Her second paragraph nails the maddening stupidity of the Obama policy of Islamism denial:

Painful scenes have transfixed us as we watch in dismay our tongue-tied administration unable to name our nemesis. Owning the narrative is key in any ideological battle, and as President Barack Obama's administration struggles to name our enemy -- oscillating between "radicals," "extremists" and "terrorists" -- Islamism in its variegated forms shows neither fear nor hesitation in declaring war.

Going back to her opening paragraph, it is also right on target, except, unfortunately, for the last clause.

The Charlie Hebdo massacre demands that we at last acknowledge that the secular pluralistic democratic world is imperiled by Islamism, the dastardly impostor of Islam.

Note that she does not go on to present her case that Islamism is the dastardly imposter of Islam – and certainly we can all agree with the “dastardly”– but “impostor”?

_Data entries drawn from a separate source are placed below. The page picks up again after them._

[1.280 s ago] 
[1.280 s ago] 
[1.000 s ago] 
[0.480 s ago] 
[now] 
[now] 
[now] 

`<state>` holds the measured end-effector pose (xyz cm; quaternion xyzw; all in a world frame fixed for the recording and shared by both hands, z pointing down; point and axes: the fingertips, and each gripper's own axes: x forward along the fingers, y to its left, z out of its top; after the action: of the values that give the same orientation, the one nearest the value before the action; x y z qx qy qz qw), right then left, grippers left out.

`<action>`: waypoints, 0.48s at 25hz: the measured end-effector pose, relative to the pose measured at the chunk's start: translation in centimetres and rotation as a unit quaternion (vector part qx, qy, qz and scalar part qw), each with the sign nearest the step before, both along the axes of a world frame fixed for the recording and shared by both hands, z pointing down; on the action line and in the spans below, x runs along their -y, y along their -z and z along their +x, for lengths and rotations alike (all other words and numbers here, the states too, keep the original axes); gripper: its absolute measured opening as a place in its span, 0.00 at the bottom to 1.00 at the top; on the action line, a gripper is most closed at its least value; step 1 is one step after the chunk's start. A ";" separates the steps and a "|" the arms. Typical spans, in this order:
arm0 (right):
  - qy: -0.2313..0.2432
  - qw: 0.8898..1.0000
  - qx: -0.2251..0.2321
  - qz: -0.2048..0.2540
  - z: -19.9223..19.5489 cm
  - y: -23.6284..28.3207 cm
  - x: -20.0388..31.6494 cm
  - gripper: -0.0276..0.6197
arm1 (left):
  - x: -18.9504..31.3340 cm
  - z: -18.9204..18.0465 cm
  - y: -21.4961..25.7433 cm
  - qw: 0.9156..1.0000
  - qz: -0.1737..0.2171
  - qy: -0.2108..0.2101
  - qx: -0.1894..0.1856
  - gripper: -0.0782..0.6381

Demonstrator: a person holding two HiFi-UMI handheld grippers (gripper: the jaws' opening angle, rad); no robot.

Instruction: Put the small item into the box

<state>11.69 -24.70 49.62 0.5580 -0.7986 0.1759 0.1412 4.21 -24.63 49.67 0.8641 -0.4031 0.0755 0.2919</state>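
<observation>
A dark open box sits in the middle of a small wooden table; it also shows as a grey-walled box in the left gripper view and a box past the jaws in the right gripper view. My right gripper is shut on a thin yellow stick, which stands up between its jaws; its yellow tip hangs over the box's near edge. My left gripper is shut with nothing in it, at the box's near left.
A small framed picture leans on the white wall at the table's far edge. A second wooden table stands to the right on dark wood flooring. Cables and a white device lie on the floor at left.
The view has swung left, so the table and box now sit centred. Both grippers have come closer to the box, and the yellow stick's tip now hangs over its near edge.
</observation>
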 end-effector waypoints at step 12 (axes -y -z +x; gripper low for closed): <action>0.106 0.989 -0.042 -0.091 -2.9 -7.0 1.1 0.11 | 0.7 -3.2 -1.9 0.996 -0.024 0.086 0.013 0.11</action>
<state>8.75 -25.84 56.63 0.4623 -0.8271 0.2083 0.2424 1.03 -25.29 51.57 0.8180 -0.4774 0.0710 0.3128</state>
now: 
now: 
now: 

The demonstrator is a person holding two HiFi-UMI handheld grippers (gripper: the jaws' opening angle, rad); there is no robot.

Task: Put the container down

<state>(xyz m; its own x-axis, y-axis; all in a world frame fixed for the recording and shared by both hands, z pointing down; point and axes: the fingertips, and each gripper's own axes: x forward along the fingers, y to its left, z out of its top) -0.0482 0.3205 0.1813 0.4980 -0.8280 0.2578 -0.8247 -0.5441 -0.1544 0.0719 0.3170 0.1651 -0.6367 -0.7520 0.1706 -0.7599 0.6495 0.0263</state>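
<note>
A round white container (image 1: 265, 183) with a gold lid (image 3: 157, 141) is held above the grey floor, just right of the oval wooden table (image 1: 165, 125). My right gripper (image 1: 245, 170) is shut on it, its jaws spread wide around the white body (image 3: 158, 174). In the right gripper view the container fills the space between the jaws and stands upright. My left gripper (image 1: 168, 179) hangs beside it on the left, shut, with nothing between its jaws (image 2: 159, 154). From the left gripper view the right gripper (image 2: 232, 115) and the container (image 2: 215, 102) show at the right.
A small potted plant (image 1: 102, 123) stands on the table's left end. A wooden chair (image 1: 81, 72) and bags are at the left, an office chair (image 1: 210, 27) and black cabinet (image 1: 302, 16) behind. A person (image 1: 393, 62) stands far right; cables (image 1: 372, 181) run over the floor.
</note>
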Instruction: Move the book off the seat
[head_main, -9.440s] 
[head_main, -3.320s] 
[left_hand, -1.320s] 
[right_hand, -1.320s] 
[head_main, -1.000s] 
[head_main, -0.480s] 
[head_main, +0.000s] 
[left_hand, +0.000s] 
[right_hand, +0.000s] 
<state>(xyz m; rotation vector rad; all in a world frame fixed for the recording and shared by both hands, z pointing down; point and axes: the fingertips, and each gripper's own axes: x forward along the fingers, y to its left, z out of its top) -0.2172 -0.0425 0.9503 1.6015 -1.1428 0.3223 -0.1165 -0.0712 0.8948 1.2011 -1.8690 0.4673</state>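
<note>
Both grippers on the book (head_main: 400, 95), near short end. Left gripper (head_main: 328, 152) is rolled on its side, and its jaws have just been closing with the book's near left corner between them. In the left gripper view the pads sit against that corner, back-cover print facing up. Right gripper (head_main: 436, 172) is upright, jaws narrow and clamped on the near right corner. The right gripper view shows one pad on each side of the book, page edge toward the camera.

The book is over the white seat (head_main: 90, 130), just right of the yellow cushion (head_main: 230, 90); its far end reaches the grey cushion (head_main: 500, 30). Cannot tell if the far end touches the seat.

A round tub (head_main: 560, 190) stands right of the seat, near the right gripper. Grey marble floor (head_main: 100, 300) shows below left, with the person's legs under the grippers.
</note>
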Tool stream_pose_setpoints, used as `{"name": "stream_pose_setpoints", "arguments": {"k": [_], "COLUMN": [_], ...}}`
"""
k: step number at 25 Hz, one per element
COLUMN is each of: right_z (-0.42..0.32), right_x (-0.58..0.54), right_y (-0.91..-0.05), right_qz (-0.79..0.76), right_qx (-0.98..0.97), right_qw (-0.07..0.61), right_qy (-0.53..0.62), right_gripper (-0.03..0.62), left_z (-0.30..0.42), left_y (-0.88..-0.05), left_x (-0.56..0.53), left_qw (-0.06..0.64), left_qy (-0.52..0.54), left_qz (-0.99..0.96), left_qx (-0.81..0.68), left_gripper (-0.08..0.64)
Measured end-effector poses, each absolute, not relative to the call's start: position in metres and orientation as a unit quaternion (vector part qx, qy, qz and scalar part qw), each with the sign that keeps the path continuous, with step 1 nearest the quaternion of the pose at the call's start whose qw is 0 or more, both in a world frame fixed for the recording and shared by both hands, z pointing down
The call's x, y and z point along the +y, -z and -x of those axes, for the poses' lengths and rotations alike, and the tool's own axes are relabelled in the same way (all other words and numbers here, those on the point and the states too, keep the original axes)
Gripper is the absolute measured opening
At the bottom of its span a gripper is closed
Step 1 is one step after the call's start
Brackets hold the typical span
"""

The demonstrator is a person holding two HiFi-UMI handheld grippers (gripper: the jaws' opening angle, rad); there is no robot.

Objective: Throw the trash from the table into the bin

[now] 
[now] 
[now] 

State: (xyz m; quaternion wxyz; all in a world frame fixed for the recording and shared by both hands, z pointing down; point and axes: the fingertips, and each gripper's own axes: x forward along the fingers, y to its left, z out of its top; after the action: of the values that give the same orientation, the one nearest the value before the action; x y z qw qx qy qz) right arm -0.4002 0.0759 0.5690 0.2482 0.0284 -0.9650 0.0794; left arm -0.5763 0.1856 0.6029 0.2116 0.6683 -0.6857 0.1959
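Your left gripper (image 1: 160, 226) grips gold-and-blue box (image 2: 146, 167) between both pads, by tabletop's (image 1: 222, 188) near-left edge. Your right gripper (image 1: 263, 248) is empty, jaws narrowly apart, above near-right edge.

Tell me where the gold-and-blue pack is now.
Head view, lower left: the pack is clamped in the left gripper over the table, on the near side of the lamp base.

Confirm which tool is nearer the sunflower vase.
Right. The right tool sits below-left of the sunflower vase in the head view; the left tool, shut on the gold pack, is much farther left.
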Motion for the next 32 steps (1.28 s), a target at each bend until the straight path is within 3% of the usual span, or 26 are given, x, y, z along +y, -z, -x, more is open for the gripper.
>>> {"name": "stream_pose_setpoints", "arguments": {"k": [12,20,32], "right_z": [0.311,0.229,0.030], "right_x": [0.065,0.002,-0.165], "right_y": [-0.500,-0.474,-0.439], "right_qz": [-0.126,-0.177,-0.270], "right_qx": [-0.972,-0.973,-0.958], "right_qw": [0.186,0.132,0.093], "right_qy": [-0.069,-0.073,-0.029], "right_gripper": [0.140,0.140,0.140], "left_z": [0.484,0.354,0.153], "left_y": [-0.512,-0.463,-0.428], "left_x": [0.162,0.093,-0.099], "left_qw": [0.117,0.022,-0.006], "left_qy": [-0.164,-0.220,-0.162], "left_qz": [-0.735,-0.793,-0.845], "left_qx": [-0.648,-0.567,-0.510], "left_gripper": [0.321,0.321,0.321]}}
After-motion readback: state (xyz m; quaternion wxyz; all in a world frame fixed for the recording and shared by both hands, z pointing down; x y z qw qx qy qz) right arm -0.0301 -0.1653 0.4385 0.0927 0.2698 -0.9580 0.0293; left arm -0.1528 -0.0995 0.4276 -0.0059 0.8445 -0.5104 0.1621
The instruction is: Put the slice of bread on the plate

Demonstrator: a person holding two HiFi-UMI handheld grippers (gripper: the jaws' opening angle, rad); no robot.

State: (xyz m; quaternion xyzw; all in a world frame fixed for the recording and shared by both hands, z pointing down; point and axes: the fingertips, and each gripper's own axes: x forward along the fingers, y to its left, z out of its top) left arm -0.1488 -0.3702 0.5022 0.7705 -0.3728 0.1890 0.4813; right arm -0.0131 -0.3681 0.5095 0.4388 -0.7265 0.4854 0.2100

She also nails it by pointing out that even if the Islamism disconnect of the Obama administration is meant to shield Islam, it has just the reverse effect of “sheltering it within Islam’s bosom”:

Islamists -- whether violent as the Islamic State, al-Qaida in the Arabian Peninsula, Hamas and Hezbollah, or nonviolent as institutional Islamists -- do not represent Islam. By exposing them, Islam is shielded from blame for their heinous acts, an unwanted burden the faith has borne. (Those straitjacketed by politically correct aphorisms struggle to convince us otherwise.) In avoiding the term Islamism, we shelter it within Islam's bosom.

That statement should somehow be brought to the president’s attention.  Another powerful point is made about the reverse effect of supporting creeping anti-blasphemy legislation to protect religious sensibilities, which “privileges Islamists – above all beliefs.”  And then she notes tellingly that the elevation of Islamophobia by the current administration to the status of a cardinal sin has had the effect that “Islamism has evaded scrutiny through the powerful claims of Islamophobia – an Islamist creation to shield it from inspection.”

The question of whether Islam can be reformed has been and is a hotly debated issue among scholars and politicians.  The problem is that if one relegates the violent supremacist passages of the Koran to being directed only to the historical situation facing the Muslims at the time, then there is very little left of atemporal significance.  Some 60% of the Koran by some estimates commends violence and supremacism.

But certainly addressing Islamism, the ideology based, mistakenly or not, on the Koran, is a necessary first step.

The bottom line is that whether or not Islam can really be divorced from Islamism, it is strategically important to target Islamism as the ideological driving force and justification for violent jihadists.  It is not just a drones-in-the-air and boots-on-the-ground war – it is also an ideological war.